The intensity of a hot peppers is measured on the Scoville Scale, a system of measuring the Heat and spicyness of foods. The higher a peppers number on the scoville scale the more intense the flavor and heat. Guinness book of World Records lists the Carolina Reaper Pepper as the Worlds hottest pepper. In 2011 a Trinidad Scorpion Pepper was measured at 1.2 Million SHU.
If you are growing hot peppers and have trouble getting the intensity of sizzling masochistic flavor you’d like there are a number of tactics that can be employed to coax your plants to produce hotter peppers.
1. Full Sun, not partial shade but full sun is craved by hot peppers.

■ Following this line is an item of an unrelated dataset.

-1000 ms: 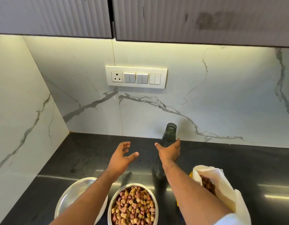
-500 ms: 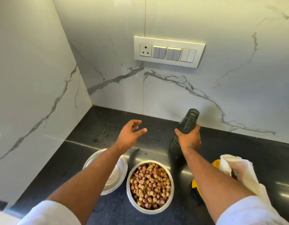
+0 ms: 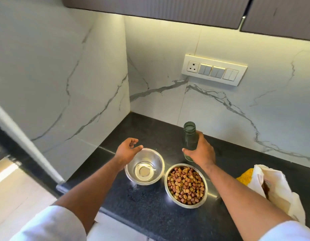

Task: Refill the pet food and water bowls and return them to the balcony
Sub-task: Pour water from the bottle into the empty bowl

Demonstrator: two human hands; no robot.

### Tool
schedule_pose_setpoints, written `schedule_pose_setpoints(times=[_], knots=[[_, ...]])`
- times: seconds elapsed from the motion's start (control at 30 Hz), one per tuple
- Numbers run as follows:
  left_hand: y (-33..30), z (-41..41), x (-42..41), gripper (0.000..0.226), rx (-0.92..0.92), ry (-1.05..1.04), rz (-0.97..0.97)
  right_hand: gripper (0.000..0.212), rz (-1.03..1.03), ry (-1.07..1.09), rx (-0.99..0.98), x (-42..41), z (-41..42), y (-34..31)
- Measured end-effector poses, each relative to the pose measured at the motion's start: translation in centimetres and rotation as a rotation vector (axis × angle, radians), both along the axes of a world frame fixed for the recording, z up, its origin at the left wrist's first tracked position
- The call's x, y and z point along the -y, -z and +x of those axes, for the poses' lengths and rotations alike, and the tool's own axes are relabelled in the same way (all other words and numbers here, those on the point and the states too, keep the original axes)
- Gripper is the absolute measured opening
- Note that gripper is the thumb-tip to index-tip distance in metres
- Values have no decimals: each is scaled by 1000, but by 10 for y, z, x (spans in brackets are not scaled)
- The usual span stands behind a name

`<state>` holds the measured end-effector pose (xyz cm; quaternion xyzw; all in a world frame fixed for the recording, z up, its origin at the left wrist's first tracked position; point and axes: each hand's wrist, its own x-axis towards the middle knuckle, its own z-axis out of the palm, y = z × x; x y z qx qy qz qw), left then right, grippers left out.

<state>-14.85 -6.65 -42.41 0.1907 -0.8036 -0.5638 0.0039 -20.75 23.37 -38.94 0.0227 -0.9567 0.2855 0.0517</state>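
Two steel bowls stand side by side on the black counter point(image 3: 150, 214). The left bowl point(image 3: 144, 166) has nothing in it; the right bowl point(image 3: 186, 185) is full of brown and tan kibble. My right hand point(image 3: 200, 151) grips a dark green, uncapped glass bottle point(image 3: 189, 134), held upright just behind the kibble bowl. My left hand point(image 3: 127, 149) hovers above the far left rim of the bare bowl, fingers loosely curled and holding nothing.
A white bag of kibble point(image 3: 276, 186) lies open at the right, over something yellow point(image 3: 245, 176). Marble walls close the counter at the back and left. A switch panel point(image 3: 214, 70) sits on the back wall. The counter's front edge runs below the bowls.
My right hand went from reaching for the bottle to gripping it. The view has swung so the bowls sit more central. My left hand stays empty near the bare bowl.
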Motion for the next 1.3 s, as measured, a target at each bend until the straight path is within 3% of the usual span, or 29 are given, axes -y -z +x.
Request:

2. Water – you can probably grow many more peppers and even bigger peppers when your plants are well watered. However in order to produce a better quality pepper, you want the plant to be somewhat water stressed, particularly when bearing fruit. This forces the plant to produce a compound known as capsaicin which is what is responsible for the spicy heat of hot peppers.

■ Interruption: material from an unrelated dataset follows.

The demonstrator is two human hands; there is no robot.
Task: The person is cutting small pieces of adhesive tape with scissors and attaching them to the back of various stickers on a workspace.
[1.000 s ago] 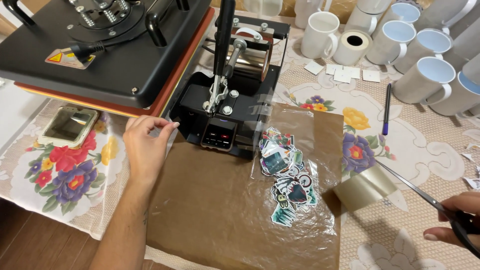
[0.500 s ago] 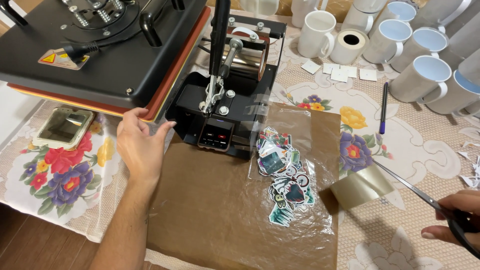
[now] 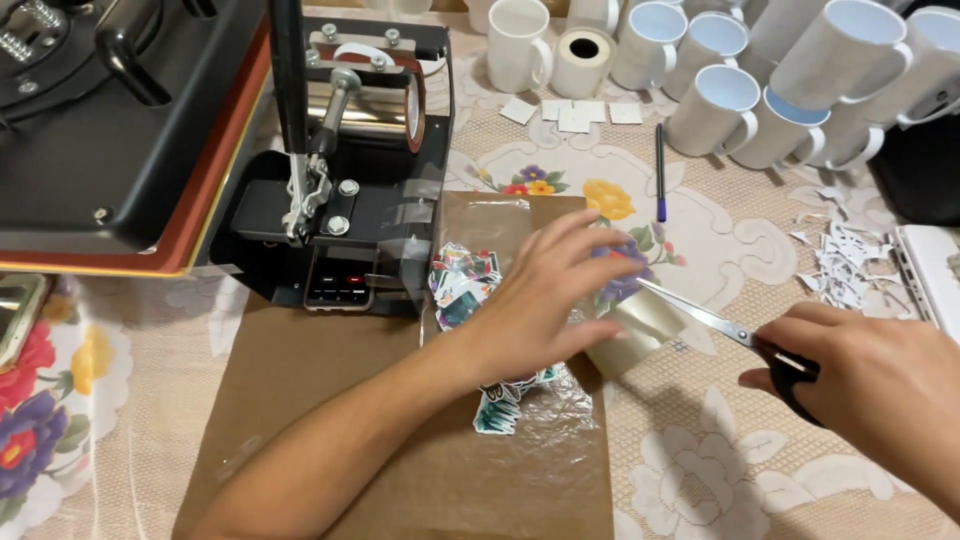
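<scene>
Left hand [image 3: 545,305]: we see its fingers [image 3: 575,250] spread open, palm down over a pile of cut printed stickers [image 3: 462,285] on a brown sheet [image 3: 300,400] covering the counter [image 3: 720,470]; fingertips just beside a loose strip of tan tape [image 3: 640,325].

Right hand [image 3: 880,385]: fingers closed around the black handles of scissors [image 3: 725,325], blade tip touching the tape.

Beyond the left fingers: a black mug press [image 3: 350,180]. Beyond the right fingers, well apart: white mugs [image 3: 720,105], a purple pen [image 3: 660,170], paper scraps [image 3: 845,255].
</scene>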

3. Fertilizer – Do not use high nitrogen fertilizer, it encourages foliage growth, but detracts from fruit production. Phosphorus or potassium based fertilizers are best in this case. Over fertilizing or even generous fertilizing tends to make hot peppers milder. Take it easy on the fertilizer which goes back to the same concept applied when watering. You want the plant to be slightly stressed in order to coax the production of capsaicin in order to get a hotter pepper.
4. Epsom Salts – add a modest amount of Epsom salt to the soil. Just sprinkle roughly half a tablespoon around the base of each plant. This adds sulfur and magnesium to the soil which pepper plants crave. Epsom salts can also be added at planting time in the hole or applied as a foliar spray.

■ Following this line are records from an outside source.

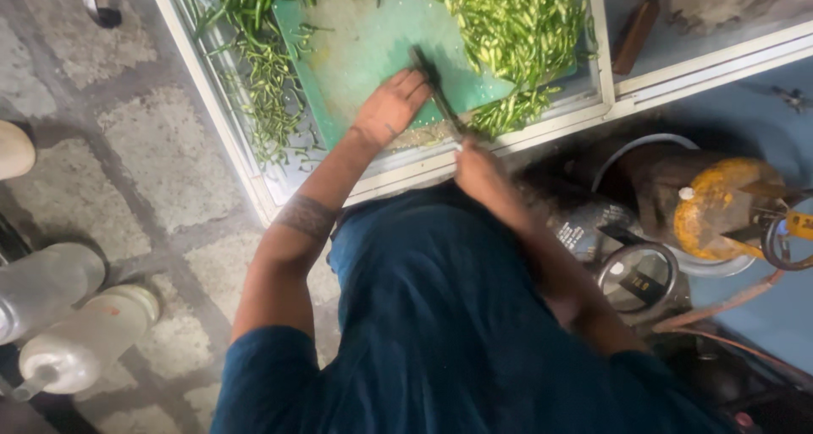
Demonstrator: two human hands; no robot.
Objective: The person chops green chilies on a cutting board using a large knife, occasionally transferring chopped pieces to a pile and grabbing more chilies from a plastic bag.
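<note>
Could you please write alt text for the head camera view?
A person's right hand holds a knife over a green cutting board, left hand flat beside the blade. Piles of green chillies surround the board.

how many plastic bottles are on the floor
2. Both lie at the lower left: one bottle against the left edge, the other bottle just below and right of it, cap toward the corner. More may be hidden beyond the frame.
</note>
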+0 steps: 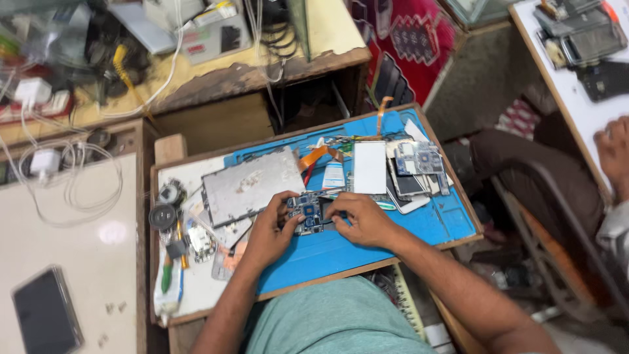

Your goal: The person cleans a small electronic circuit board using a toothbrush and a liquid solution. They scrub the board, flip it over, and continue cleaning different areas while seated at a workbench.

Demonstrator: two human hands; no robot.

5. Sulfur – Matches are helpful, now even though you are looking to create heat, lit matches are not the kind of heat we are talking about here. Some gardeners will throw a few unlit matches in the planting hole. The matches contain sulfur which is needed by pepper plants, and they’re inexpensive.
6. Maturity – Although peppers can be harvested when young, it is advisable to wait till they reach full maturity before picking them.
7. Cross Pollination is generally not an issue with peppers so long as you are not seed saving. However some horticulturalists believe that it may reduce the heat level of hot peppers and render a lower scoville reading. Make sure that different peppers varieties are grown a good distance from each other.